Oregon's small wolf population has grown to 77, and dispersers have migrated from the northeastern corner of the state. The most famous disperser, OR-7, created the first wolf pack in southwestern Oregon in 70 years. Another disperser, OR-25, migrated west into Oregon's northern Cascades and is now heading south. OR-22 dispersed southward, arrived in agricultural Grant County, and had ranchers fretting.
This natural process of growth by dispersal can continue; the state has more habitat suitable for wandering wolves. But whether those dispersers - and the rest of the state's vulnerable wolves - will continue to receive needed protection is uncertain.
Oregon's wolf population has reached a milestone that kickstarts the consideration of whether to delist wolves from the state's endangered species act.

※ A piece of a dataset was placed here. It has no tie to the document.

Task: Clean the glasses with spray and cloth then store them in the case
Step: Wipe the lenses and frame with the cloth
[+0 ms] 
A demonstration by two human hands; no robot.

Delisting wolves makes them easier to kill, and livestock producer associations and their lobbyists push hard for delisting, preferring killing over coexisting. They may get their way.
This year the Oregon Fish and Wildlife Commission will review the state's wolf plan and decide whether wolves should be delisted. Oregon has a new governor, Kate Brown, and she is shaping the commission in a dangerous way. Oregon Wild, a conservation organization, reported recently that Brown "struck a deal that would replace two Commissioners who have backgrounds in biology with special interest appointees who represent the very industries the agency is supposed to regulate." Packing the commission increases the odds that science will be ignored, special interests will be heard, and wolves will be delisted. The governor may find less resistance to such shenanigans because a budget of another watchdog organization, Cascadia Wildlands, is drying up.